**Requirement:**
Scan the entries that follow for the word "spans", then report every line in which it appears.

==== Available data ====

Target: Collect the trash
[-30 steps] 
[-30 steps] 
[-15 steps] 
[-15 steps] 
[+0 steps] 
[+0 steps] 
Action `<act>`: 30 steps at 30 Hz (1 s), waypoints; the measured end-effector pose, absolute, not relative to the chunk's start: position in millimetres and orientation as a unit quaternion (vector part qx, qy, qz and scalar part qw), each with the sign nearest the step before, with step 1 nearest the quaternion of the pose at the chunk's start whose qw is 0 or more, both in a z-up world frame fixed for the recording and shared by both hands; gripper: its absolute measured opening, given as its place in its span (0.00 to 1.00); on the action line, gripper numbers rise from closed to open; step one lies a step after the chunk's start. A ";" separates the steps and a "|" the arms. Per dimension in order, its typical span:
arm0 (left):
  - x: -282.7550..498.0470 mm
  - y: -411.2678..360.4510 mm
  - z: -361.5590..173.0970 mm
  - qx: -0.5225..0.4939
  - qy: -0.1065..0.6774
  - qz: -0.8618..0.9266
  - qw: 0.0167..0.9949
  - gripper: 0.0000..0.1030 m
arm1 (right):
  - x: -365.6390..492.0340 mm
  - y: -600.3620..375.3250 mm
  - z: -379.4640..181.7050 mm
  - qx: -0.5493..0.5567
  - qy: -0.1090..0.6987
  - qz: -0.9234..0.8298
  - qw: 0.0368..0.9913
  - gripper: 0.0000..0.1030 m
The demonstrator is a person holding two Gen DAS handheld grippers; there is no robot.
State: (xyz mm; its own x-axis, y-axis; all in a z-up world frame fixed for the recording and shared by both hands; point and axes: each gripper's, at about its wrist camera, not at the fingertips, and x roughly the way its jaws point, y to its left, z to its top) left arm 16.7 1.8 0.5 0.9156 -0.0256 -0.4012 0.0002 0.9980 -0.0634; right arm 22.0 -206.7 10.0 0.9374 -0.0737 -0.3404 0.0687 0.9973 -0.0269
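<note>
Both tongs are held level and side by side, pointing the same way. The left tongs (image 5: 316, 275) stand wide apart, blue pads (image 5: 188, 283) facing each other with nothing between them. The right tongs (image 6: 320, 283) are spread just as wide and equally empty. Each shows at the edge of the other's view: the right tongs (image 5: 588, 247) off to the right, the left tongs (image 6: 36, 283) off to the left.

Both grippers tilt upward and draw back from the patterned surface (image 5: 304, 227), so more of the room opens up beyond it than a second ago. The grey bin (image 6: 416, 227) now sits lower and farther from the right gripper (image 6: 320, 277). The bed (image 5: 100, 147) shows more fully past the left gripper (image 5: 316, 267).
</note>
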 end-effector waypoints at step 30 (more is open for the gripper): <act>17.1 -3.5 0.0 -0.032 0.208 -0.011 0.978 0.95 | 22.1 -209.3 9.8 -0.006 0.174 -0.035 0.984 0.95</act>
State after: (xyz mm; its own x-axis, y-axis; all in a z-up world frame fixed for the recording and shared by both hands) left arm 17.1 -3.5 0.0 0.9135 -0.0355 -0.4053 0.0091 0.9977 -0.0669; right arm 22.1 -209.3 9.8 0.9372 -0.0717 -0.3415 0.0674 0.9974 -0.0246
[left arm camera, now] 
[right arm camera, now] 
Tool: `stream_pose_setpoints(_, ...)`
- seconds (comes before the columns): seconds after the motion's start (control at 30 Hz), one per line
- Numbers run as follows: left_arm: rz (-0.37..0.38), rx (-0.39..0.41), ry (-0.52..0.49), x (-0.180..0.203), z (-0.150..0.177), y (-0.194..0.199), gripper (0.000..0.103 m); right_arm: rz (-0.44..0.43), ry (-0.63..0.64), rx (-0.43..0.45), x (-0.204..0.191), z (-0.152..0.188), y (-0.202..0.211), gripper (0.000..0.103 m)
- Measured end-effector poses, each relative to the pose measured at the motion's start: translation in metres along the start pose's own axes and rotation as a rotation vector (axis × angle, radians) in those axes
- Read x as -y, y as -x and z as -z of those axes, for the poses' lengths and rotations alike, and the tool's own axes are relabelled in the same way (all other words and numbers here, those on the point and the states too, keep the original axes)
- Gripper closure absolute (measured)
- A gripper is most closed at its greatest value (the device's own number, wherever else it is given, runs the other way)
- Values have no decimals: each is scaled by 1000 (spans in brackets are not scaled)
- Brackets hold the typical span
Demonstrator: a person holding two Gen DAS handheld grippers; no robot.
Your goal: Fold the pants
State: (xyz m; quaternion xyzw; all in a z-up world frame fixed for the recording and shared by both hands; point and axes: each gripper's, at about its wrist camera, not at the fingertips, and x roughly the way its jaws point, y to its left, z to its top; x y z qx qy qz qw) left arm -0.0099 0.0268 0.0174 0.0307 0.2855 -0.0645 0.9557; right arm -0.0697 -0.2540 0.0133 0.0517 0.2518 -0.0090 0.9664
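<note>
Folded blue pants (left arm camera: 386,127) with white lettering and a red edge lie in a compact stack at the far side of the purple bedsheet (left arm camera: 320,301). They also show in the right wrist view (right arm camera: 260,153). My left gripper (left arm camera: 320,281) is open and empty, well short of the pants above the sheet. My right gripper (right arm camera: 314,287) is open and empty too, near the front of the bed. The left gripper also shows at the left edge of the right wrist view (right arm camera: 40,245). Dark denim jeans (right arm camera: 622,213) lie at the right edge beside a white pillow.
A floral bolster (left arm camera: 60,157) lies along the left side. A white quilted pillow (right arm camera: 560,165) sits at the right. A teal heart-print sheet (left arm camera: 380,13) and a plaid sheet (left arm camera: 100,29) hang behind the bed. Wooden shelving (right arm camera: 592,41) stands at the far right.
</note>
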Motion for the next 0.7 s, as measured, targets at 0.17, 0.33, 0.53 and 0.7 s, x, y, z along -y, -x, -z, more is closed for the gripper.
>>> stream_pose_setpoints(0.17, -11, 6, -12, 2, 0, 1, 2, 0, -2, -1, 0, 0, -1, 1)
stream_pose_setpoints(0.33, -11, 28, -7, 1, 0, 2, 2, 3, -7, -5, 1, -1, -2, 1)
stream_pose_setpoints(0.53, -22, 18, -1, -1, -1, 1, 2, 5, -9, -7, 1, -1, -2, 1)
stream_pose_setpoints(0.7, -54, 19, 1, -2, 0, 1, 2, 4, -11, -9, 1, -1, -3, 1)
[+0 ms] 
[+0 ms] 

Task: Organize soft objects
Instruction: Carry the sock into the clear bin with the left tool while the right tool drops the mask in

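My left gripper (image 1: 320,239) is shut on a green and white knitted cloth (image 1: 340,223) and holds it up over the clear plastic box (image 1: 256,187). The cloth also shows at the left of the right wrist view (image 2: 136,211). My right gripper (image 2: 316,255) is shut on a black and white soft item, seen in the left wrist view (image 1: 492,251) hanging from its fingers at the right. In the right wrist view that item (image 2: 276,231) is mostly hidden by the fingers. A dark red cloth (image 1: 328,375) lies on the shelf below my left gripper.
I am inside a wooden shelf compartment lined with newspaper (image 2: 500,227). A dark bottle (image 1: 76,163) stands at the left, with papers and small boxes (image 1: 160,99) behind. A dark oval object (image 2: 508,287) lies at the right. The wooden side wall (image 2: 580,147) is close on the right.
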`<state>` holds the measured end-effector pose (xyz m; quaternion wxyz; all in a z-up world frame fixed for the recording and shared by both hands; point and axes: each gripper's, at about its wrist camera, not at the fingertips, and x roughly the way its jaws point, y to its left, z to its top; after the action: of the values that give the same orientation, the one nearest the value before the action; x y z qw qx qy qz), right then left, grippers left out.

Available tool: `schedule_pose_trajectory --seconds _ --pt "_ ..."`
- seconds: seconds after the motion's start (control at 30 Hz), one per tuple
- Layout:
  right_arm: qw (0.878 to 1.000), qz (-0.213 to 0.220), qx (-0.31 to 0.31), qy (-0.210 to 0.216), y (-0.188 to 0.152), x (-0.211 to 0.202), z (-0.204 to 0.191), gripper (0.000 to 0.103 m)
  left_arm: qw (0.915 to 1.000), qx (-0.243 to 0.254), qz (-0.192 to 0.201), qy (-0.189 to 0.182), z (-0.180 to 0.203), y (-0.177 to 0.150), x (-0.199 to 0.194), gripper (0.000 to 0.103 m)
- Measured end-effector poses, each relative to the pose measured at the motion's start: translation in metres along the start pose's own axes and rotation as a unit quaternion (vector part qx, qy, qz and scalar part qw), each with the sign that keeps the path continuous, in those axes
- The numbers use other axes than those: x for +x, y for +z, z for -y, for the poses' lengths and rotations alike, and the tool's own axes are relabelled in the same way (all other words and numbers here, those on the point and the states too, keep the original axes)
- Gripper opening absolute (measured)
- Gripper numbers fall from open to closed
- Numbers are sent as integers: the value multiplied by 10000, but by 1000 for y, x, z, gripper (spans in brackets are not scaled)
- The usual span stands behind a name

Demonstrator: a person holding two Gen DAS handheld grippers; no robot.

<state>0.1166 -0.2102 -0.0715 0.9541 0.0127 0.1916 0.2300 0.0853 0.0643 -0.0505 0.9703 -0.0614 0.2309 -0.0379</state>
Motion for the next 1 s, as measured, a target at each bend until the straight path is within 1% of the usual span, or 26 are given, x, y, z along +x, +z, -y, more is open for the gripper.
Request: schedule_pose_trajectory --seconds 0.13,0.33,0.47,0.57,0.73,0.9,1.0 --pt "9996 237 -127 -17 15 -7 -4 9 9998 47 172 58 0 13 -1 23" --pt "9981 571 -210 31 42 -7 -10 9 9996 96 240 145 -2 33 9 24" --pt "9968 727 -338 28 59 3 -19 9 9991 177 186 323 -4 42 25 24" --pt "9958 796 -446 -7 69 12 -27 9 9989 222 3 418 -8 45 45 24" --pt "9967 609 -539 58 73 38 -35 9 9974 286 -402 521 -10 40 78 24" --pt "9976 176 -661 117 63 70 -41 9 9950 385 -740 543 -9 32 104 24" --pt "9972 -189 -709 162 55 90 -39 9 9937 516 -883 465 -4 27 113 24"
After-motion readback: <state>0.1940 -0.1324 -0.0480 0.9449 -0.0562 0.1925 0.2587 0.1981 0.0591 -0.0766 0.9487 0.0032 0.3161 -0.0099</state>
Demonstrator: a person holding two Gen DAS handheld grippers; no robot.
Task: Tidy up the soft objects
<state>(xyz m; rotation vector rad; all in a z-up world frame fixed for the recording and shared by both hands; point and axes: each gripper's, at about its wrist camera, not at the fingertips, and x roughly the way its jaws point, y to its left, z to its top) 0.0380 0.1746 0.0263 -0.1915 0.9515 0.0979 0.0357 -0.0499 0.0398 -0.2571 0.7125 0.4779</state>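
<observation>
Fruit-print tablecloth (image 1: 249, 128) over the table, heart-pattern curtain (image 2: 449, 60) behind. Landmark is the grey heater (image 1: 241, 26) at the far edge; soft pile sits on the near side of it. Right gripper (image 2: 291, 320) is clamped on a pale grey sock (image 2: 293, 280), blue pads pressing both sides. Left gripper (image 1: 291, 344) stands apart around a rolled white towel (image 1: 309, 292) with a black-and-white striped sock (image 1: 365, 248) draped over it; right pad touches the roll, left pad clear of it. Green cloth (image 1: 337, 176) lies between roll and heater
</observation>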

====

**Task response:**
- Values have no decimals: each is scaled by 1000 (spans in brackets are not scaled)
- Numbers are sent as integers: the value multiplied by 10000, but by 1000 for y, x, z, gripper (spans in brackets are not scaled)

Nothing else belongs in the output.